Overview
Using data from a prospective cohort of children receiving general anaesthesia for surgery, this project will collect pharmacological correlates (doses and timing of administration of anaesthetic drugs) and clinical correlates (stimulations including nociceptive stimulation, possible responses such as movement/resumption of spontaneous ventilation during maintenance of anaesthesia/tachycardia/high blood pressure) of patients during the three phases of anesthesia (induction, maintenance, emergence).
Description
The usual practice of general anesthesia in children is based on the prescription of anesthetic drugs with doses adapted to weight and neurological examination focusing on the functions of the brainstem. Each patient has a specific sensitivity to anesthetic drugs (inter-individual pharmacokinetic and pharmacodynamic variability).
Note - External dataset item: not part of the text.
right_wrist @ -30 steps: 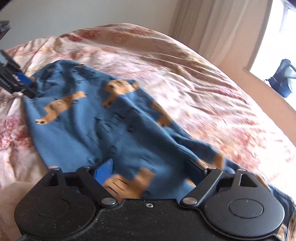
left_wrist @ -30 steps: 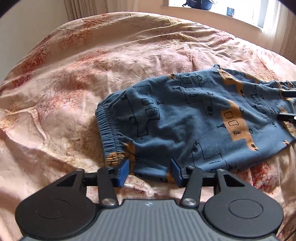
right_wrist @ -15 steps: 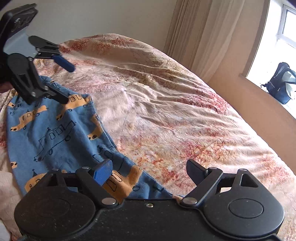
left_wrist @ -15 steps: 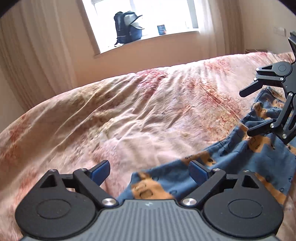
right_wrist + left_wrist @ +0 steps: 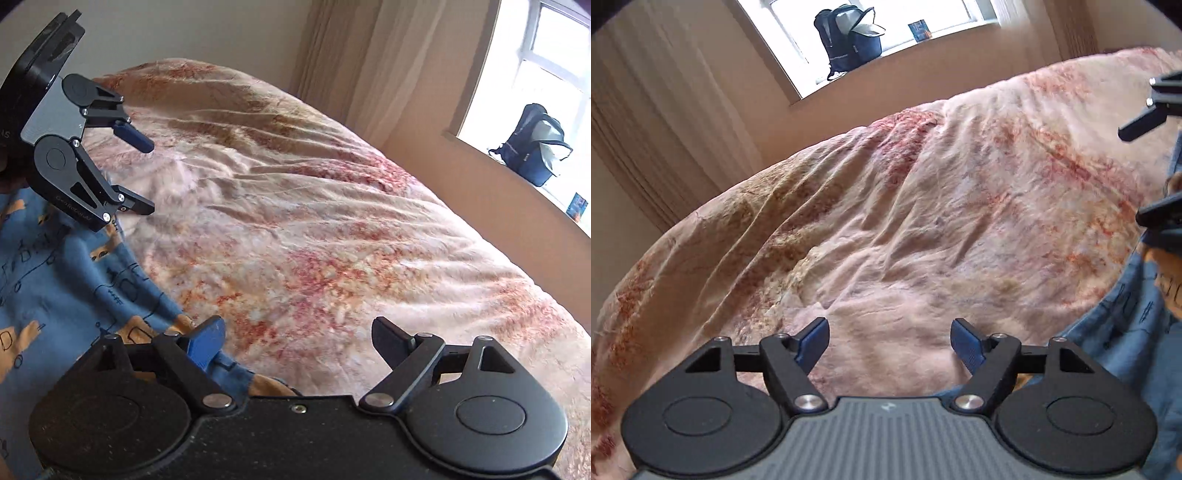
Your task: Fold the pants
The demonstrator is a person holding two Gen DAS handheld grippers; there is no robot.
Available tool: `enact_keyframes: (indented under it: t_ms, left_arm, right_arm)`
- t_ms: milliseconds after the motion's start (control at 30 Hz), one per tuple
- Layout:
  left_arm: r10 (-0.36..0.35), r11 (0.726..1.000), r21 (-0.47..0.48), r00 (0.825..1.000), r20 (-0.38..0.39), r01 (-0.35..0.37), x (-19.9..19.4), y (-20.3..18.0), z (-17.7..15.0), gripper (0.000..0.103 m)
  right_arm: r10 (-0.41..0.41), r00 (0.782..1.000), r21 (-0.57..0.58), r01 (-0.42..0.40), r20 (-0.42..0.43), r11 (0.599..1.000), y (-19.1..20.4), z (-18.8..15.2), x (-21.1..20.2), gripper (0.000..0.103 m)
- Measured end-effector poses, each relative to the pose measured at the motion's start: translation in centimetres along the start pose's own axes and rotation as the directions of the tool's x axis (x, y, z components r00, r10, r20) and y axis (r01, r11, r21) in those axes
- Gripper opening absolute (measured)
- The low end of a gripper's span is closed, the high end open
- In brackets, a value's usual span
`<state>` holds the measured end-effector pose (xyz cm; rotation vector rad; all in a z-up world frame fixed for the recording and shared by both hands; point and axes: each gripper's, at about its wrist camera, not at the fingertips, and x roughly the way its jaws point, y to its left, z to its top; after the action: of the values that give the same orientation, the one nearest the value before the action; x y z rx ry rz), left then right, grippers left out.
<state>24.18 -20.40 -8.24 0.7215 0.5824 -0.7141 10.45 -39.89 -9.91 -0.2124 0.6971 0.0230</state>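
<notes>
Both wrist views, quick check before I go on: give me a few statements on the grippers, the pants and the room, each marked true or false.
1. The left gripper is open with nothing between its fingers. True.
2. The right gripper is clamped on the pants. False: its jaws stand wide apart and hold no cloth.
3. The pants are blue with orange vehicle prints. True.
4. The pants hang off the floor-side edge of the bed. False: as far as they show, they lie on the floral bedspread.
5. A dark backpack sits on the window sill. True.
6. The backpack is zipped shut. False: its top gapes open.
</notes>
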Motion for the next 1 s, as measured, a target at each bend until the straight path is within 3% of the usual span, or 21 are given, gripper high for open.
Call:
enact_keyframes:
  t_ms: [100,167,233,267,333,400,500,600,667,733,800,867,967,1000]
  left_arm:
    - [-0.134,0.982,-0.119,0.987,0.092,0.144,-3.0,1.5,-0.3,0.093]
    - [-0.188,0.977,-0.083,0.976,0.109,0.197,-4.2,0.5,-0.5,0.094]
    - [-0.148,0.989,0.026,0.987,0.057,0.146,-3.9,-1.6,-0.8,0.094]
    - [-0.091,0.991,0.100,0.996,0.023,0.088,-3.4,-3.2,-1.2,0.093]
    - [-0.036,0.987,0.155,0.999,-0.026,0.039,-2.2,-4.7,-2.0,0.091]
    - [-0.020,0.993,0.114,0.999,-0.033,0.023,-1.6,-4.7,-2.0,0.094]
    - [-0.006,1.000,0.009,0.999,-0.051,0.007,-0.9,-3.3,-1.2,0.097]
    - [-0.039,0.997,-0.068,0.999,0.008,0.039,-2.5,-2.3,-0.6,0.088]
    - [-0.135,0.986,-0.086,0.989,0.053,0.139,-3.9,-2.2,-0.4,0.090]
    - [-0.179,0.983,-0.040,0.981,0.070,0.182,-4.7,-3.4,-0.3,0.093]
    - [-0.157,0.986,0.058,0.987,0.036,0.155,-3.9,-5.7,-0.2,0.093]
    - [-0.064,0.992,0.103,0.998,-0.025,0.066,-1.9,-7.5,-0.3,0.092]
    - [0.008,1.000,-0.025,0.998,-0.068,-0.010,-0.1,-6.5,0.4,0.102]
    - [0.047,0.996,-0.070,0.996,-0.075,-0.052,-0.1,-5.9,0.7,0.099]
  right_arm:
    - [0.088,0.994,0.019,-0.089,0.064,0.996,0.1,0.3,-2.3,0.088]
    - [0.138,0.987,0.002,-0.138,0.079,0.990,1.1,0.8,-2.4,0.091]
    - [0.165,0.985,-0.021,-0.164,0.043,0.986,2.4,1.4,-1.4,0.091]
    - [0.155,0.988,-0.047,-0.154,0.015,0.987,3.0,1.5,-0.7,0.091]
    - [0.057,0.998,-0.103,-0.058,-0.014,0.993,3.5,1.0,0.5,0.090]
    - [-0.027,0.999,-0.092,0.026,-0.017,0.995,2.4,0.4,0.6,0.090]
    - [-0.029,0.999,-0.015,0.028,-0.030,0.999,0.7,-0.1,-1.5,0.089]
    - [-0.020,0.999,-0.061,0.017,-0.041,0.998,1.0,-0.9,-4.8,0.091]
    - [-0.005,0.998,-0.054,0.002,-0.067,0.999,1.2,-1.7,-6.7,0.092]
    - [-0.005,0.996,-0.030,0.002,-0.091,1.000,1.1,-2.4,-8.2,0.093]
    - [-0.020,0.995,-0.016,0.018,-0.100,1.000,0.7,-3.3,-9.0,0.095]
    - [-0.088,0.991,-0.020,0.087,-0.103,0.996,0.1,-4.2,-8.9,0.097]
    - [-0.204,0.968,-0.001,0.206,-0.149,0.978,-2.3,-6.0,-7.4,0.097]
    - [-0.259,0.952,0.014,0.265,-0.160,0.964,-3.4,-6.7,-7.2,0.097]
This inter-individual variability is likely to cause anesthesia that is too deep or, conversely, too light, which can be difficult to anticipate and can cause complications, particularly hemodynamic and neurocognitive. Because of the pharmacokinetics of anesthetic drugs, once an overdose is present, it will be relatively prolonged (several minutes). This is the correction of overdose.
In adults, monitoring of anesthesia adequacy is performed by EEG signal analysis (mainly BIS (Bispectral Index) monitor, Medtronic, Dublin, Ireland). This practice is not very common in children.
Since 2020, an EEG monitor (Sedline, Masimo, Irvine, California, USA) allows the estimation of the adequacy of anesthesia in children based on an EEG model (spectral density matrix; double spectrum delta and alpha during the maintenance phase of anesthesia).
Nevertheless, the pharmacological correlates (doses and delays in reaching the peak of the effect of drugs) as well as the clinical correlates (loss of verbal contact at induction, responses to nociceptive stimuli during the maintenance of anesthesia, return of brainstem functions in the emerging phase) associated with this double delta/alpha spectrum are not described. In addition, monitor EEG analysis tools cannot correctly describe (in spectral density matrix) the induction and emergence (awakening) phases of general anesthesia.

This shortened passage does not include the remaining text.